Table 1 describes the parameters of Macroobjects’ Cores (which are Fermionic Compact Stars in WUM) in the present Epoch made up of different DM fermions: self-annihilating DMF1, DMF2, DMF3 and DIONs. The calculated parameters of the shells show that [13]:

• Nuclei made of DMF1 and/or DMF2 compose Cores of stars in extrasolar systems;

• Shells of DMF3 around Nuclei made of DMF1 and/or DMF2 make up Cores of galaxies;

• Nuclei made of DMF1 and/or DMF2 surrounded by shells of DMF3 and DMF4 compose Cores of superclusters.

The following facts support the existence of Cores in Macroobjects:

• Fossat, et al. obtained that solar core rotates 3.8 ± 0.1 faster than the radiative envelope [78];

• By analyzing the minute changes for earthquake doublets, Zhang, et al. concluded that the Earth’s inner core is rotating faster than its surface by about 0.3 - 0.5 degrees per year [79];

• T. Guillot, et al. found that the deep interior of Jupiter rotates nearly as a rigid body, with differential rotation decreasing by at least an order of magnitude compared to atmosphere [80].

K. Mehrgan, et al. observed a supergiant elliptical galaxy Holmberg 15 A about 700 million light-years from Earth. They found an extreme core with a mass of 4 × 10¹⁰ solar masses at the center of Holm 15A [81]. The calculated maximum mass of galaxy Core of 6 × 10¹⁰ solar masses (see Table 1) is in good agreement with the experimentally found value [81].

The analysis of the Sun’s heat for planets in the Solar system yields the effective temperature of all planets that is much lower than their actual temperatures.
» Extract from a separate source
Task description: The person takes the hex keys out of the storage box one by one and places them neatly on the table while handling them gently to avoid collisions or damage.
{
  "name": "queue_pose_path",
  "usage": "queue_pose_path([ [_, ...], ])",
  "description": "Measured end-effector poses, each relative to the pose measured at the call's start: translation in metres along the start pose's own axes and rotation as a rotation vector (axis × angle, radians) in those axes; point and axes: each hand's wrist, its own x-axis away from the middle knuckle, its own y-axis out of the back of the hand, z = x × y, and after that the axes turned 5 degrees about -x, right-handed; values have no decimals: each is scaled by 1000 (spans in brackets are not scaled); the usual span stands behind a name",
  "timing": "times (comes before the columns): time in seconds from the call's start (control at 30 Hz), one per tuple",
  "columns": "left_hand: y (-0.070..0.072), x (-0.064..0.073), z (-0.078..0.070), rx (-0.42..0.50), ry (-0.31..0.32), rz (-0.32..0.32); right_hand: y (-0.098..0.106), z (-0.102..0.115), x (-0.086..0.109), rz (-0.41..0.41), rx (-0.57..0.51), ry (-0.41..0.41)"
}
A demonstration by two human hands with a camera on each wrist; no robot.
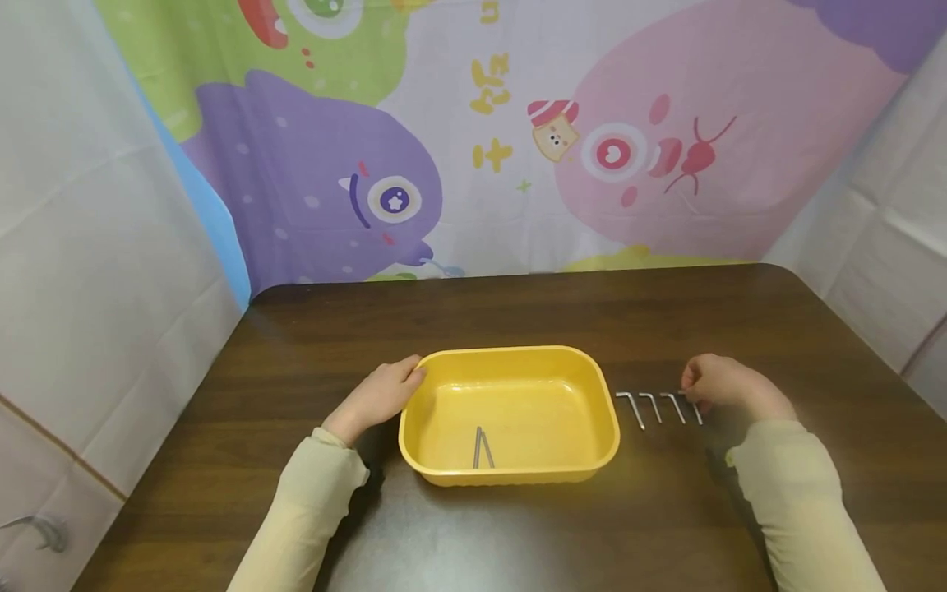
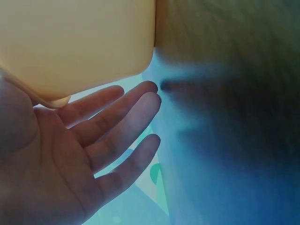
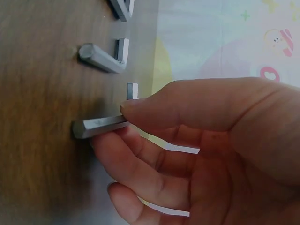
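Across the top of the frame, one cartoon-printed curtain, with yellow characters at upper middle, too unclear to read; below, one brown table. At lower centre, one yellow tray. At the tray's left rim, the left hand, touching it, fingers loosely extended; at right, the right hand, thumb and fingertips nearly together, pinching the rightmost of four L-shaped hex keys. In the tray's lower middle, two thin grey rods.
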Motion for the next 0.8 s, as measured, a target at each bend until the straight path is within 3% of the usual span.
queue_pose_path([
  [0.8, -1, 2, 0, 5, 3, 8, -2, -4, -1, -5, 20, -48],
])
According to WUM, the internal heating of all gravitationally-rounded objects of the Solar system is due to DMPs self-annihilation in their cores made up of DMF1 (1.3 TeV). The amount of energy produced due to this process is sufficiently high to heat up the objects. New DMF1 freely penetrate through the entire objects’ envelope, get absorbed into the cores, and continuously support DMF1 self-annihilation. Objects’ cores are essentially Dark Matter Reactors fueled by DMF1 [11].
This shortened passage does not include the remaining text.